Among the lines below, take the one holding "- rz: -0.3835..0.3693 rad", the one holding "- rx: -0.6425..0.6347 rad", and all lines between them. Set them down exactly.

** DATA SECTION follows **

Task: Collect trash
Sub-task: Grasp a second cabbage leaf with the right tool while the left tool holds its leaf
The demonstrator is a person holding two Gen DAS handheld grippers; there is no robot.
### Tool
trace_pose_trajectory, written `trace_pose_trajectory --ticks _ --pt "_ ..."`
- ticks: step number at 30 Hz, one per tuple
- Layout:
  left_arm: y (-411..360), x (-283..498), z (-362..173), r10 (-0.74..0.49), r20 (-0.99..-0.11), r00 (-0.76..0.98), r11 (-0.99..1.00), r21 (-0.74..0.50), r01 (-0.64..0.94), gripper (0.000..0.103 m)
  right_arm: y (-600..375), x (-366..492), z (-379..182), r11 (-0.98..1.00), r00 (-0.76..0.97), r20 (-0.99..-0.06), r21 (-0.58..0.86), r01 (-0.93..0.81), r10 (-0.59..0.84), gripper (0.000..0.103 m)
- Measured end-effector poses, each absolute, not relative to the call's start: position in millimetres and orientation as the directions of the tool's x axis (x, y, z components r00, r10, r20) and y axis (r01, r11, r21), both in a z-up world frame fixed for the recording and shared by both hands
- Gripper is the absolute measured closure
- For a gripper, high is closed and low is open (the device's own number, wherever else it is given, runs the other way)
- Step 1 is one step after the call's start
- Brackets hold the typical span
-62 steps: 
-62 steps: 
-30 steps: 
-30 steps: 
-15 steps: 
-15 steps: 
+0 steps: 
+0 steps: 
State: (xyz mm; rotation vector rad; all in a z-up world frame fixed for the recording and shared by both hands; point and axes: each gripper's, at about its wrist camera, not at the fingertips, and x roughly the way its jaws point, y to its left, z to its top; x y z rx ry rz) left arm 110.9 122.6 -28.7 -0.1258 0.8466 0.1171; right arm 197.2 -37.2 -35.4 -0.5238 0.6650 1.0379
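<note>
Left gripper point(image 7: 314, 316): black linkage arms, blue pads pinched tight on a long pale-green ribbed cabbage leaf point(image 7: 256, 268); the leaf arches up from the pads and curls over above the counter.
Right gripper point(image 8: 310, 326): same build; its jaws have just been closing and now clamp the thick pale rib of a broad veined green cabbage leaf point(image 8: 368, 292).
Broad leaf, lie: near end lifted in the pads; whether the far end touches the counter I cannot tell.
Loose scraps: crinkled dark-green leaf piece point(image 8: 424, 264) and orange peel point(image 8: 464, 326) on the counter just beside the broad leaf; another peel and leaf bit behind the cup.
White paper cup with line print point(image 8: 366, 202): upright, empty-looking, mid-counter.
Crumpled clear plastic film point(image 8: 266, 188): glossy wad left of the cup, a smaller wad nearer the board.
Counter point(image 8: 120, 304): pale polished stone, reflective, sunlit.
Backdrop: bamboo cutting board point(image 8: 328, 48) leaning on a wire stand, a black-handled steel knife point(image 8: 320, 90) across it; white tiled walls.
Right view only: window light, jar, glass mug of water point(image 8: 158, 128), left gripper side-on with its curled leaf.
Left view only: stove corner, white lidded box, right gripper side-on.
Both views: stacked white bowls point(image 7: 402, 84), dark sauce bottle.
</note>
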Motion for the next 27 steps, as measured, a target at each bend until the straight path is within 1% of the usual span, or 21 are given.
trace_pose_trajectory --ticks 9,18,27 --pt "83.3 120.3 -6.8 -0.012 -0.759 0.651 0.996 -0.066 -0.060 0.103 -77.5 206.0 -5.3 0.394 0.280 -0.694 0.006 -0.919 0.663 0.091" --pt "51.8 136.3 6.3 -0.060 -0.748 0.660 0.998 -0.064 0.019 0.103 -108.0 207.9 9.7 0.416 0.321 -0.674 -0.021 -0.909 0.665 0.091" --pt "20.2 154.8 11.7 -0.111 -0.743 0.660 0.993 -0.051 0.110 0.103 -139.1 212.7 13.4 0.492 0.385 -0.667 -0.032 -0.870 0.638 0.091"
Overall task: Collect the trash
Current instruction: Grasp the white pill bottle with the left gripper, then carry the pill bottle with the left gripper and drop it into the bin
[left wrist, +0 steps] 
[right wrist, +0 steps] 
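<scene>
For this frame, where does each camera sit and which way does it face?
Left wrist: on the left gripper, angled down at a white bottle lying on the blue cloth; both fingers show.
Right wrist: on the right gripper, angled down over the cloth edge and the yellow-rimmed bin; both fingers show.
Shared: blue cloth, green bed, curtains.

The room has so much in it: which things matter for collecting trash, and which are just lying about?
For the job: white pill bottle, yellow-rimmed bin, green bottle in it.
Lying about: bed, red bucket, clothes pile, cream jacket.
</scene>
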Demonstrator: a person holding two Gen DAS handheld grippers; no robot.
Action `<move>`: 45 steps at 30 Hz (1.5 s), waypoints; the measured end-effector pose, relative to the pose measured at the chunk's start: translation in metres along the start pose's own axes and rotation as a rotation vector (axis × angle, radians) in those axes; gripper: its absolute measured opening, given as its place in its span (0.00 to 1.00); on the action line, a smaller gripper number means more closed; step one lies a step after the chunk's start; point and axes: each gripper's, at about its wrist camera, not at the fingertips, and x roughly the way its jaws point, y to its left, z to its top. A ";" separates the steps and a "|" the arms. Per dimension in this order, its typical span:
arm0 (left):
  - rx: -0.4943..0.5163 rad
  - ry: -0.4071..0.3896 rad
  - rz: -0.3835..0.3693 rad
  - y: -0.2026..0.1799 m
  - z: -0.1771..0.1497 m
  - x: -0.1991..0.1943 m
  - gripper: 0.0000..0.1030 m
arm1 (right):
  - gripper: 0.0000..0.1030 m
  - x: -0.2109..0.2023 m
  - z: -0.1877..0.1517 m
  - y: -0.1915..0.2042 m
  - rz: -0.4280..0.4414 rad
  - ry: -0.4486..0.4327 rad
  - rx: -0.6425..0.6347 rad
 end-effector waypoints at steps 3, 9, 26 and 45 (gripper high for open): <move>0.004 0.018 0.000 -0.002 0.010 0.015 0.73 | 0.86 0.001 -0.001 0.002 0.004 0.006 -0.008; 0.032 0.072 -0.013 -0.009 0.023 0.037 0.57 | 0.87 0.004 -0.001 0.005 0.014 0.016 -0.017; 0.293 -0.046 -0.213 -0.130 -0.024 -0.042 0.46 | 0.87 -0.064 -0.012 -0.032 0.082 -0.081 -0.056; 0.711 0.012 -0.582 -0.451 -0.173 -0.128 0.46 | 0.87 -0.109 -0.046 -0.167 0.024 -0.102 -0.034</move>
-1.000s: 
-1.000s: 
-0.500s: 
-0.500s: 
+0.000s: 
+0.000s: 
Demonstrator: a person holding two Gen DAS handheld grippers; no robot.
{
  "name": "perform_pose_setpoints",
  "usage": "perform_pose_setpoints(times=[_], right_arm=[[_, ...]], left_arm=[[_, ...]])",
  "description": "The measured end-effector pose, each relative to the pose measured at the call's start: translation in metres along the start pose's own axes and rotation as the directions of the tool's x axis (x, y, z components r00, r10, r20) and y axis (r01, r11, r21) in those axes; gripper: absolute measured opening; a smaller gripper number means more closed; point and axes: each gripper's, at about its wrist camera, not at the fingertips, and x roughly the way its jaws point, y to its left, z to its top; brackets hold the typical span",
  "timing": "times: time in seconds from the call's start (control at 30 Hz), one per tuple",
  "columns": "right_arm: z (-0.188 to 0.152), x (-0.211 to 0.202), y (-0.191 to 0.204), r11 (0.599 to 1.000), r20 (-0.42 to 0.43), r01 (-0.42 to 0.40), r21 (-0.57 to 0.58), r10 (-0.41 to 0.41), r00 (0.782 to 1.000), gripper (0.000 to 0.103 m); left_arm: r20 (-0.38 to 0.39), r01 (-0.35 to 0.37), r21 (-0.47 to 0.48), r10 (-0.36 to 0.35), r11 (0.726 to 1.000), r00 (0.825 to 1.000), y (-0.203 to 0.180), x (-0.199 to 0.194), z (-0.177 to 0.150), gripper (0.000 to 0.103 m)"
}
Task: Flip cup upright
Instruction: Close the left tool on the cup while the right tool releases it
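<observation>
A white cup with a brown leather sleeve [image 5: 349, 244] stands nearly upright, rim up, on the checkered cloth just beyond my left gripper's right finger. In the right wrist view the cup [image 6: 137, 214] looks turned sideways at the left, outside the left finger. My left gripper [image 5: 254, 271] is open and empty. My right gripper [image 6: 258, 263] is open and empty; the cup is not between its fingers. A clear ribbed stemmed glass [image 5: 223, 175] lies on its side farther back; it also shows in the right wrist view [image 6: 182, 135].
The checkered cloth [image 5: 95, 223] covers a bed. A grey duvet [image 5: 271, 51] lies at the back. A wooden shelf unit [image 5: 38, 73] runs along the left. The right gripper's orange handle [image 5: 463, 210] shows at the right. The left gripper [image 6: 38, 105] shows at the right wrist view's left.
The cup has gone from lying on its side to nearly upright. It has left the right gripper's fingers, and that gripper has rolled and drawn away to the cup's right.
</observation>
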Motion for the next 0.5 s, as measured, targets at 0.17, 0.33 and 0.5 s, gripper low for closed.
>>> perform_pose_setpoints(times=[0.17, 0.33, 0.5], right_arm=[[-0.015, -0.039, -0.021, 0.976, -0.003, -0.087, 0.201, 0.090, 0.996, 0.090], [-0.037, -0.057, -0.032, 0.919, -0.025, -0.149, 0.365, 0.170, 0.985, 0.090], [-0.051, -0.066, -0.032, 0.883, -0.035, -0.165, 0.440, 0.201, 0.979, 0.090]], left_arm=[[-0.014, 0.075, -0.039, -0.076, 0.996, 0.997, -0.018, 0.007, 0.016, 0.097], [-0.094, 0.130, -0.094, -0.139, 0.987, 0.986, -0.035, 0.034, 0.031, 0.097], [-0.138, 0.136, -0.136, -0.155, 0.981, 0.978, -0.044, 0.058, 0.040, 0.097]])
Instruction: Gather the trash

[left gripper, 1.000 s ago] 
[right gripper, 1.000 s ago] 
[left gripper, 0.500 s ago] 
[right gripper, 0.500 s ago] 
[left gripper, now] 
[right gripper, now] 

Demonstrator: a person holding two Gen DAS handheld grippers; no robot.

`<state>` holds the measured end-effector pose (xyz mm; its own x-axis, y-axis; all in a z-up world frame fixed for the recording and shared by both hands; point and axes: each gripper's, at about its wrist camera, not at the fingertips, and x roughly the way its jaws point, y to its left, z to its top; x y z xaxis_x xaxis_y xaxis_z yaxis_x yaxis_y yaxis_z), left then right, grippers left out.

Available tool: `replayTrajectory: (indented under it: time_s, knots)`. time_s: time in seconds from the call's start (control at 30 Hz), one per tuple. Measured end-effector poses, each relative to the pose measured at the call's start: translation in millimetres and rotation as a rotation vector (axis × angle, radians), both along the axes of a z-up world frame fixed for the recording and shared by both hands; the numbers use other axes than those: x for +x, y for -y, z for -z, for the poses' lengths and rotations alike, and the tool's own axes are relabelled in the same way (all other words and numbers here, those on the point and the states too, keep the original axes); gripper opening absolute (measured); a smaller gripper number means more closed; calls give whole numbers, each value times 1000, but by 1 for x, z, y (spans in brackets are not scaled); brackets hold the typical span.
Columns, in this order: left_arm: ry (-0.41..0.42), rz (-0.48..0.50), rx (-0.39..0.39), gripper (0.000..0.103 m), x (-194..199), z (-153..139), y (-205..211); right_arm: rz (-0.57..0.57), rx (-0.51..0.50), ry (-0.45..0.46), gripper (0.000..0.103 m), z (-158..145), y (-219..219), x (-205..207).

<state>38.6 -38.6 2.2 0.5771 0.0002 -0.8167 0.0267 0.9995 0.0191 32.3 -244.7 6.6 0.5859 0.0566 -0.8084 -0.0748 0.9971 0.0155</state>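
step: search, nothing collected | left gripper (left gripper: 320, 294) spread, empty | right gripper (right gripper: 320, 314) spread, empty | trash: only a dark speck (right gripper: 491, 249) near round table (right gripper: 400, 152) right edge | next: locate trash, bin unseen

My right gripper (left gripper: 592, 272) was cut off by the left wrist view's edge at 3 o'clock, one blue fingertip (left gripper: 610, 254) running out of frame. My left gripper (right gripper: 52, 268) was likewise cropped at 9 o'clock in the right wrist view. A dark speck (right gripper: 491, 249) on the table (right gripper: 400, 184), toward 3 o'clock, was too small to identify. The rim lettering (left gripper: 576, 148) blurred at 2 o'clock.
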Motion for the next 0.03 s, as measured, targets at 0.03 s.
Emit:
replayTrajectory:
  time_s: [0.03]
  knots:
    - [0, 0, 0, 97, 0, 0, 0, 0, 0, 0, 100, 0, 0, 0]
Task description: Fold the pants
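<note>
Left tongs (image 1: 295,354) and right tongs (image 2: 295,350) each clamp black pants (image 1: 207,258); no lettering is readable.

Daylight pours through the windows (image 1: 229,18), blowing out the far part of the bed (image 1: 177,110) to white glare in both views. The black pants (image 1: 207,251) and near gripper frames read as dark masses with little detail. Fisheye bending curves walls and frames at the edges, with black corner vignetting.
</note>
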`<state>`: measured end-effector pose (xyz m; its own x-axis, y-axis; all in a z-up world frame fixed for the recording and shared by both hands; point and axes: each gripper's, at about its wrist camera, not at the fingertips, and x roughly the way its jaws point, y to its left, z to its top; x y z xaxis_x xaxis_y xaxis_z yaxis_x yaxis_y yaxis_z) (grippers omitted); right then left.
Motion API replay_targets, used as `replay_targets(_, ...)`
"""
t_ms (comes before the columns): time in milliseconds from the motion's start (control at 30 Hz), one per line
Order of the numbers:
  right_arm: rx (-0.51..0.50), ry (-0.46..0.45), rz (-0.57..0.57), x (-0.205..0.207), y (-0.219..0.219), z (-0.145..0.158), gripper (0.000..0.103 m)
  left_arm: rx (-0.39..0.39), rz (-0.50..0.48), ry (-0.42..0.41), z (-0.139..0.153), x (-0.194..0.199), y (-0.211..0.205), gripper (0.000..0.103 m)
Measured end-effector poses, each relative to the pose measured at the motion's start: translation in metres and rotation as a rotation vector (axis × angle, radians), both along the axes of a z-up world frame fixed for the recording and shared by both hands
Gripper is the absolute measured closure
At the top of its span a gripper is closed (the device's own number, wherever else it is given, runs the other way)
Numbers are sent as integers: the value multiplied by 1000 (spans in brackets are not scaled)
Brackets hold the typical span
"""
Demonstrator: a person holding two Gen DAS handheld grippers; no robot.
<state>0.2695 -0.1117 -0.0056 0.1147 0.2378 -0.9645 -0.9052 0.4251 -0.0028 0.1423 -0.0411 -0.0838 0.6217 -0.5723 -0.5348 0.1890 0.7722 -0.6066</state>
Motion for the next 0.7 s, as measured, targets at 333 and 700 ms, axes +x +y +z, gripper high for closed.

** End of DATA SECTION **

▶ REPLY
  - rz: -0.3835..0.3693 rad
  - y: -0.2026..0.1799 m
  - z: -0.1771..0.1497 m
  - x: -0.1991..0.1943 m
  - gripper: 0.0000..0.1030 m
arm1 (right):
  - gripper: 0.0000..0.1030 m
  - x: -0.2109..0.2023 m
  - z: -0.1877..0.1517 m
  - y: -0.1915..0.2042 m
  - rz: -0.4280..0.4414 rad
  - ry: -0.4486..0.4327 rad
  - rx: -0.6425..0.6347 rad

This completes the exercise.